作品タイトル不明
534.引き留め
「それはおかしいですわ。わたくしがドロップして、リョータ様がしないなんて。何かの間違いですわ」
「……もうちょっと試してみよう」
「はい!」
何故か俺以上にやる気になっているマーガレットを連れて、新しいニホニウムの中を歩き出す。
前は前でホラー感のあるダンジョンだったけど、今のは気持ち悪さが全開だ。
内臓のような見た目のダンジョン、天井、壁、果ては地面に至るまで規則的に脈動を続けている。
天井や壁はまだいい、地面が脈動すると、たまにそれが足元に来て。
「うげ……」
となるくらい気持ち悪かった。
「どうかなさいましたか?」
「マーガレットは平気なのか? これ」
「これ、とは?」
「グロいとかは感じない?」
「ええ、平気ですわ」
「そうなのか……」
それはちょっと意外だった。
いつもおっとり感でお姫様的な彼女は、こういうのをみて、きゃーきゃー悲鳴をあげるものだと思っていた。
いや、女性の方がグロに耐性があると聞くし、そのせいなのかもしれないな。
「リョータ様!」
「うん? ああ!」
少し離れた先にお化け傘が現われた。
地面の肉壁から生まれるような感じで現われる。
そっちはそっちで気持ち悪かったが、モンスターを前にまずは「倒す」っていう気分が先に来るから、精神的なダメージはほとんど感じなかった。
さっきは銃で倒したから、今度は地を蹴って肉薄し、拳で殴り倒す。
武器じゃドロップしない、遠距離だとドロップしない。
色々考えられる可能性を一気につぶすべくの、近接戦闘。
ニホニウムから返してもらった能力が力を発揮した。
一瞬でゼロ距離まで詰めて、えぐりあげるような右フックがお化け傘を真っ二つにした。
上下二つにちぎれて吹っ飛びながら、すぅと消えていくお化け傘。
そして――
「うーん、やっぱりドロップはしないか」
「おかしいですわ」
「次はマーガレットが」
「はいですわ」
更に歩いて、モンスターを探す。
ほどなく出会ったお化け傘を、どこからともなく現われたニンジャ騎士の四人が一瞬で弱らせて、マーガレットが大剣を担いでむかっていき、トドメを刺す。
ポン、と青リンゴがドロップされた。
「……おかしいですわ」
マーガレットは青リンゴを拾い上げて、ぷぅ、と膨れてしまう。
そのふくれっ面も可愛らしく思ったのだが、一方で状況はますますよくなかった。
マーガレットのドロップは今のところ2の2。
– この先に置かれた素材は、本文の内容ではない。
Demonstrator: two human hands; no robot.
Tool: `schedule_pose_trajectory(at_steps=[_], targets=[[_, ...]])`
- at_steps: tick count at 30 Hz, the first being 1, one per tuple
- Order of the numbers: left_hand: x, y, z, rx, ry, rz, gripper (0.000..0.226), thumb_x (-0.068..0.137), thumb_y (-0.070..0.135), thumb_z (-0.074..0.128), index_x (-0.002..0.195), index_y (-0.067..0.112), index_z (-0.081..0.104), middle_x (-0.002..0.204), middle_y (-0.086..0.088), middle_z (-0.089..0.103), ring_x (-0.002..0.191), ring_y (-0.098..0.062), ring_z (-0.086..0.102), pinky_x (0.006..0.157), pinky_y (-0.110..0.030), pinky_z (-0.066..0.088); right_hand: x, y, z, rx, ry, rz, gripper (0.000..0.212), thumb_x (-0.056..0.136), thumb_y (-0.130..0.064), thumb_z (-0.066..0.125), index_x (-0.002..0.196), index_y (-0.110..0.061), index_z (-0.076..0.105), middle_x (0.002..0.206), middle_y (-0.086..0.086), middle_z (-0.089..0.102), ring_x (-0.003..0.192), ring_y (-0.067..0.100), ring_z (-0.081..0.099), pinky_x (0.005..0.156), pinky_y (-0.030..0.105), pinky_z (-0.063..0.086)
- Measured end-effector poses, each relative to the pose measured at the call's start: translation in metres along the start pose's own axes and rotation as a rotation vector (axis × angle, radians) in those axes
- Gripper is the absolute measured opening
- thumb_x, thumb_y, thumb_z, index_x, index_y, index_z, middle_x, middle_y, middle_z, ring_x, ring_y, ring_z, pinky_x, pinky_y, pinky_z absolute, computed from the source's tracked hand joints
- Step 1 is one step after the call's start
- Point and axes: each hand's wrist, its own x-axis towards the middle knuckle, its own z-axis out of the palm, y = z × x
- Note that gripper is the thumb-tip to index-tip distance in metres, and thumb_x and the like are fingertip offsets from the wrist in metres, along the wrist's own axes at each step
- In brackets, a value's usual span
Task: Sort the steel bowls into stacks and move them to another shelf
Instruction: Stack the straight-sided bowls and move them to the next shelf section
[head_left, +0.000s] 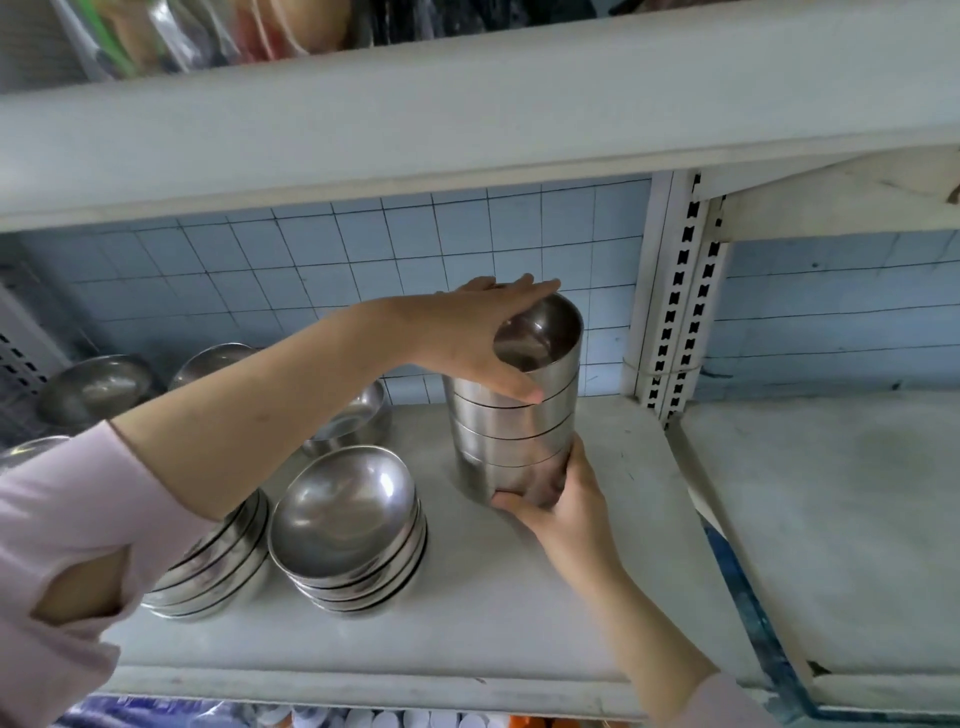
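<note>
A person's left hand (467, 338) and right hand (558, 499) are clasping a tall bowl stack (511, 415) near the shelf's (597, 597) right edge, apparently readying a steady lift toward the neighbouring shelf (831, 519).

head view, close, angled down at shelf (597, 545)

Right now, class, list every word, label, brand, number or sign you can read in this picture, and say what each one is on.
None can be read.
Tall stack of steel bowls, held by the left hand and right hand: bare metal, no marks.
Shallow bowls: no marks.
Packets on the top shelf: any print is too blurred to read.
Shelf post: only slots.
</note>
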Motion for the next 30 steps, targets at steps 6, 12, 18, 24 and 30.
schedule_pose_trajectory(at_steps=[6, 12, 18, 24, 30], targets=[[0.014, -0.008, 0.008, -0.027, 0.163, -0.033, 0.116, 0.061, 0.088, 0.051, 0.151, 0.045, -0.008, 0.162, 0.012, -0.017, 0.148, -0.026, -0.021, 0.118, -0.057, -0.007, 0.042, 0.000, -0.031, -0.068, -0.092, -0.008, 0.103, 0.047, -0.061, 0.084, 0.133, -0.023, 0.043, 0.125, -0.008, 0.062, 0.113, 0.012, 0.060, 0.091, 0.028, 0.049], [-0.003, -0.019, 0.019, -0.144, 0.288, -0.122, 0.098, 0.071, 0.074, 0.041, 0.154, 0.038, 0.002, 0.163, 0.011, -0.011, 0.150, -0.015, -0.010, 0.122, -0.043, 0.001, 0.085, 0.003, -0.061, -0.045, -0.275, 0.020, 0.092, 0.065, -0.034, 0.090, 0.141, -0.027, 0.038, 0.129, -0.014, 0.057, 0.118, 0.008, 0.054, 0.094, 0.020, 0.039], [-0.032, -0.028, 0.034, -0.148, 0.223, -0.241, 0.096, 0.076, 0.069, 0.044, 0.155, 0.032, 0.005, 0.163, 0.012, -0.004, 0.150, -0.008, -0.003, 0.119, -0.031, 0.002, 0.097, -0.001, -0.075, -0.100, -0.425, 0.081, 0.086, 0.071, -0.036, 0.086, 0.139, -0.038, 0.034, 0.115, -0.030, 0.050, 0.109, 0.000, 0.053, 0.093, 0.019, 0.038], [-0.065, -0.043, 0.040, -0.106, 0.153, -0.294, 0.098, 0.073, 0.075, 0.042, 0.155, 0.030, 0.013, 0.161, 0.010, 0.018, 0.148, -0.011, 0.018, 0.117, -0.028, 0.014, 0.040, 0.008, -0.062, -0.018, -0.068, 0.171, 0.058, 0.072, -0.052, 0.079, 0.114, -0.019, 0.057, 0.112, -0.001, 0.064, 0.102, 0.013, 0.062, 0.085, 0.027, 0.050], [-0.099, -0.084, 0.025, -0.058, 0.103, -0.324, 0.100, 0.070, 0.086, 0.042, 0.153, 0.033, 0.022, 0.157, 0.013, 0.030, 0.143, -0.012, 0.031, 0.108, -0.022, 0.020, 0.023, -0.059, -0.047, 0.132, -0.215, 0.158, 0.023, 0.087, -0.037, 0.070, 0.101, -0.020, 0.063, 0.102, -0.008, 0.066, 0.091, 0.002, 0.060, 0.076, 0.017, 0.045]])
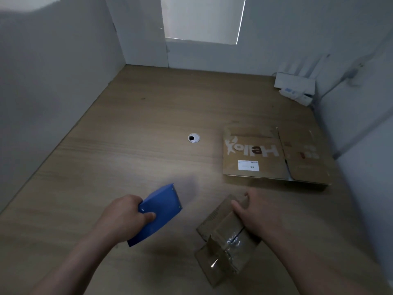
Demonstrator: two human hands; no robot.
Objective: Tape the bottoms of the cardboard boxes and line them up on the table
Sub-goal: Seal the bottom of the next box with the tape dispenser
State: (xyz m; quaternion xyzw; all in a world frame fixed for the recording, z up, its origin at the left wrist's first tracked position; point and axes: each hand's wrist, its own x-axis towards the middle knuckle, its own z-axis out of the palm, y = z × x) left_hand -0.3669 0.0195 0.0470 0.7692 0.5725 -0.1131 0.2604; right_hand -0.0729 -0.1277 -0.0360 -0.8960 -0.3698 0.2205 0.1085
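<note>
While the left hand (125,211) grips the dispenser (161,209), the right hand (255,213) clasps the box (221,241), its seam taped; next, I'd say, stand it on the table (127,145).

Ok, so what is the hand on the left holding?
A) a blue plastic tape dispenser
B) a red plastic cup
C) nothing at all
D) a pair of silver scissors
A: the left hand grips the blue plastic tape dispenser above the wooden table, while the right hand holds the small brown cardboard box.
</note>
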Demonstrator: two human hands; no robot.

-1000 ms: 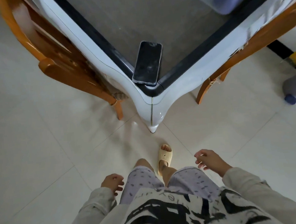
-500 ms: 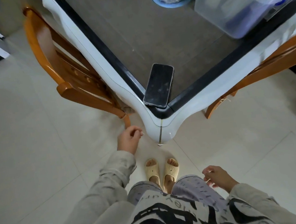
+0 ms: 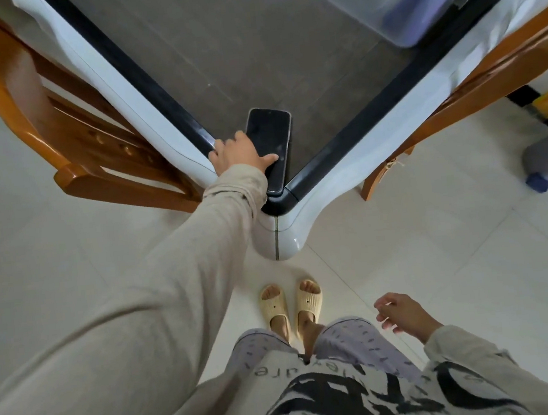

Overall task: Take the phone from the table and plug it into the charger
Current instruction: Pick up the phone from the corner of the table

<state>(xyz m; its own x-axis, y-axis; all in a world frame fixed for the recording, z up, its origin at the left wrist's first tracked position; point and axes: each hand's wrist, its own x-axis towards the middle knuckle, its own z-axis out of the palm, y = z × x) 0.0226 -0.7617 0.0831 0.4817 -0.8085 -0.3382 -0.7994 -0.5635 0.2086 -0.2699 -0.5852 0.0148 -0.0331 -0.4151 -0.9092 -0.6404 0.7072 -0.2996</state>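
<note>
Here the phone (image 3: 271, 140) lies flat at the very corner of the worktop (image 3: 251, 59), screen up, its near end over the dark rim. The left hand (image 3: 235, 154) rests on it, thumb across the glass and fingers at its far side; the grip is spread and not yet closed, likely to pinch both long edges. The right hand (image 3: 405, 311) hangs loosely open, holding nothing, well short of that corner. No charger shows.

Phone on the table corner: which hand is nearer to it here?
Left. The left hand is on the phone, thumb laid across its screen at the table corner. The right hand hangs low beside the legs, empty, well away from the phone.
</note>
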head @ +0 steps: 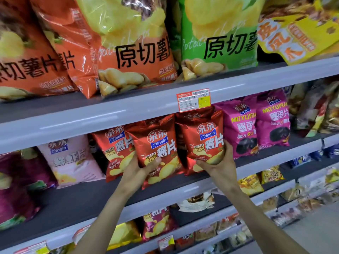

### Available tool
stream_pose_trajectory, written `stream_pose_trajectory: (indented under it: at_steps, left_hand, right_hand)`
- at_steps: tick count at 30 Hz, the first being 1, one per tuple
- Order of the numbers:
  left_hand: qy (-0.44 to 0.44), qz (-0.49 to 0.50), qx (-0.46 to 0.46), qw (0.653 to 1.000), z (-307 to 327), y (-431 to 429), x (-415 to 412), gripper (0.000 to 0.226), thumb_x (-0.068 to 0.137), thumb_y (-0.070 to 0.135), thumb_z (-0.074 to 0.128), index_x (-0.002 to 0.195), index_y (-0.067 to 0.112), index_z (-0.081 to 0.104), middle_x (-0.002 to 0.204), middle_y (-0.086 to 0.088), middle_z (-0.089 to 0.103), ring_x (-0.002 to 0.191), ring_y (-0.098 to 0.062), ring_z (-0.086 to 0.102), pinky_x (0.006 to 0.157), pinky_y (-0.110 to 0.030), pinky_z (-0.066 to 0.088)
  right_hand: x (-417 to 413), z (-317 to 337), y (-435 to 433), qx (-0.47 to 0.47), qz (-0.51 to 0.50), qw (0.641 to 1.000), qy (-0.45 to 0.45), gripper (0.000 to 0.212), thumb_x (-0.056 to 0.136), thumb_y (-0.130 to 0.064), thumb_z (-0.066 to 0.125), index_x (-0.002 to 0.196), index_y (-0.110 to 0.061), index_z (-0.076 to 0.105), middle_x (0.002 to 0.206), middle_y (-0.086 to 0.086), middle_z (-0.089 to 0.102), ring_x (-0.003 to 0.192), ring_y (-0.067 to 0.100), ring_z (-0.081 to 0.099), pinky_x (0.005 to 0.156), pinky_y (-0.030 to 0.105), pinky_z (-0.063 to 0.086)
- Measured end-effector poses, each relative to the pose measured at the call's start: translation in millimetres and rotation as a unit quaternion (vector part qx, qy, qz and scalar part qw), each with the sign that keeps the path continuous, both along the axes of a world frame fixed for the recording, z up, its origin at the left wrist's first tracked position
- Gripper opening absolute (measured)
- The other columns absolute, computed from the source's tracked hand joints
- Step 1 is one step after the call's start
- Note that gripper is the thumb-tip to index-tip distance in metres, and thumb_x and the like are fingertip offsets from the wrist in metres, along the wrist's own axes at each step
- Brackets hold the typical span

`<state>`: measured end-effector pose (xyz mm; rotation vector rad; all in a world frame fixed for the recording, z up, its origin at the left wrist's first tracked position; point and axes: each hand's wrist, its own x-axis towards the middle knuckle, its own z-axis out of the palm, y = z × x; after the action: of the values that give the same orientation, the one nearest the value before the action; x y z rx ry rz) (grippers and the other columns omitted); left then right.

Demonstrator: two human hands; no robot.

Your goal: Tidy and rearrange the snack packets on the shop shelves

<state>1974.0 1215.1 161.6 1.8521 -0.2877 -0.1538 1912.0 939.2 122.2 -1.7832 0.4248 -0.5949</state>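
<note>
Middle red packet (157, 149) stands on the grey shelf (73, 197), and the left hand (136, 170) grips its 7 o'clock corner. The right hand (222, 165) grips the right red packet (203, 140) at 5 o'clock, perhaps slightly lifted. Pink packets (240, 129) sit at its 3 o'clock.

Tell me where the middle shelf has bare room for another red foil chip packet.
Widest bare patch: front of the dark grey middle shelf, left of the left hand, before the pale pink packet. A narrow strip fronts the magenta packets. Crowded: red foil packets up to the right hand.
</note>
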Motion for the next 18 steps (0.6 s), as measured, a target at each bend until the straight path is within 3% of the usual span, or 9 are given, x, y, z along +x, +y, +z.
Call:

ドロップAなら当たり前だ。
一方の俺はここまで2の0。ドロップSの威力をここまで体感し続けてきた俺にとって、結構ショッキングな出来事だ。
「やっぱり、俺だけドロップできないみたいだな」
「それはおかしいですわ」
「マーガレット」
俺は彼女の名前を呼び、まっすぐ見つめながら――微笑みながら話す。
「おかしくても何でも、実際ドロップはしていないんだ。だったらそれをまず事実として受け入れてから、対策を考えるべきだ」
「ですが……」
マーガレットはそれでも不満げだった。
俺がドロップ出来ないことをよほどいやだと思っているようだ。
彼女はまたちょっと頬を膨らませて、可愛く唇を尖らせて。
そして、それらをすべて飲み込んで。
「そうですわね。わかりました」
と、ひとまずは納得した、って顔をした。
「なにはともあれ、ニホニウムが変わった以上、ここも調査をしなきゃならないな」
「それならわたくしにおまかせください」
「マーガレットが?」
「リョータ様のお仲間達でもよいですよ?」
「……?」
「だって、ドロップしないのでは、リョータ様が今後、ここにくる必要性がありませんわ」
「ああ、まあ、そうだな」
それはマーガレットの言うとおりだった。
後でみんなに話して調査をお願いしよう。
セルにも、現状を話して分かってもらわないとな。
まあそれはそうと、ここで一つだけはっきりしているのは。
「わかった、俺はもう来ない」
その方がいいってことだ。
しかし、それを宣言した瞬間。
ドックン!
ダンジョンが、今までで一番大きく脈動した。
足元にきたそれは、予想外の大きさにたってられないほどだ。
それだけではなかった。
まるでたたみかけてくるかのように、お化け傘がたくさん現われた。
俺達を取り囲むようにして。
「あぶない!」
いきなり至近距離に、取り囲むように沸いたモンスター。
俺はマーガレットを守るべく、二丁拳銃をぬいて乱射した。
銃弾が次々と、正確にお化け傘を打ち抜き――ポポポポポポーン。
なんと、それまでドロップしなかったのが。
青リンゴが大量にドロップされるようになった。